What to work on: Only the lines from the one containing "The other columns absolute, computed" through the one containing "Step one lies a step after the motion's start" should be printed, exactly as they appear below, with both ends included.

Raw data:
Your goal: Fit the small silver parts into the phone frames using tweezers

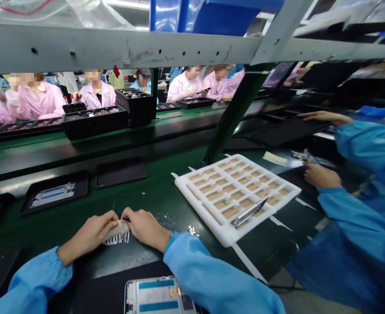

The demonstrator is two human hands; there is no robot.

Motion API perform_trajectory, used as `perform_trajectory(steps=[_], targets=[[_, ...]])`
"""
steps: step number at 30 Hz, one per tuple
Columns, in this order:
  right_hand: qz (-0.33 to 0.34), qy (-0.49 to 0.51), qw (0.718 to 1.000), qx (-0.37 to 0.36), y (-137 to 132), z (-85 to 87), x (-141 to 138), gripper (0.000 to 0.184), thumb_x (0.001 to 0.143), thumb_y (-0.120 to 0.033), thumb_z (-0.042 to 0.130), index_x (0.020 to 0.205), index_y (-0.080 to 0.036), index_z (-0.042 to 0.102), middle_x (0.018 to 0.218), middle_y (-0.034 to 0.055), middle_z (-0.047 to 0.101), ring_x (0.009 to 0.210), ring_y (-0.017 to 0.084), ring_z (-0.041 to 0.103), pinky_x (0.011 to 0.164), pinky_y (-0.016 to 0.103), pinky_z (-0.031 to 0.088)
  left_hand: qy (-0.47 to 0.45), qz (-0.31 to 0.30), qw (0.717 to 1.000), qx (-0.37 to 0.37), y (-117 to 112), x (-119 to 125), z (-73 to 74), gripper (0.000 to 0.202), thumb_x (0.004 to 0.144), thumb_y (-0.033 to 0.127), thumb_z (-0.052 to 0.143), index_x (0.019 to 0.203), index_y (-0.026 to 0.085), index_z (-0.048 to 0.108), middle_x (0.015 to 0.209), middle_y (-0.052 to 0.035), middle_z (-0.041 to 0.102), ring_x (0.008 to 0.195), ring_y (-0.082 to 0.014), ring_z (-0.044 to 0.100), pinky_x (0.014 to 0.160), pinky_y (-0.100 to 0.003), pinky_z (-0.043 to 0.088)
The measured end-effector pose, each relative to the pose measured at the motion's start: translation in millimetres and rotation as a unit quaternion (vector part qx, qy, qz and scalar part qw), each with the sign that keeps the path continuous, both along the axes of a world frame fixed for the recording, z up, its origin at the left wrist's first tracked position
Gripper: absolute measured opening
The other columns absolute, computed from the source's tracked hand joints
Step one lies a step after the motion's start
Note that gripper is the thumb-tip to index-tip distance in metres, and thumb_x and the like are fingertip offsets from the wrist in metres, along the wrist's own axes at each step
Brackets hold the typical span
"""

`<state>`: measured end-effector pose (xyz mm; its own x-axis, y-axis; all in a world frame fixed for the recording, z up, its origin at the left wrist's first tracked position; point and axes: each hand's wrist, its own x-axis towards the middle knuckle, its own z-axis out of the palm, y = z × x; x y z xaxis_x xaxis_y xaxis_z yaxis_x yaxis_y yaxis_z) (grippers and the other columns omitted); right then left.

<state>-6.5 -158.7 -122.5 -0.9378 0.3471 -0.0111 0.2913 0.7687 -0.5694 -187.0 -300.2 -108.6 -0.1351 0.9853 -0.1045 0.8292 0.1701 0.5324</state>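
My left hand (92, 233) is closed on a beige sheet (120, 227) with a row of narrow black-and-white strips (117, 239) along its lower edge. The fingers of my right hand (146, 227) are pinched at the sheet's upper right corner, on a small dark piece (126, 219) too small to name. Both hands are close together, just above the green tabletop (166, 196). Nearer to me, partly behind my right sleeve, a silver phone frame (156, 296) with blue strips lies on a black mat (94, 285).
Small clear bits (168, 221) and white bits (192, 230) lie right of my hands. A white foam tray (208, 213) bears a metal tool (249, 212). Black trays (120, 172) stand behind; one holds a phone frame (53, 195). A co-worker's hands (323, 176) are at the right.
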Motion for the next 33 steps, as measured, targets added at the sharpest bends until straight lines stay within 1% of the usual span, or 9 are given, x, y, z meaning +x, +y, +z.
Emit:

Exercise answer:
The other columns absolute, computed from the source's tracked hand joints
Step one lies a step after the motion's start

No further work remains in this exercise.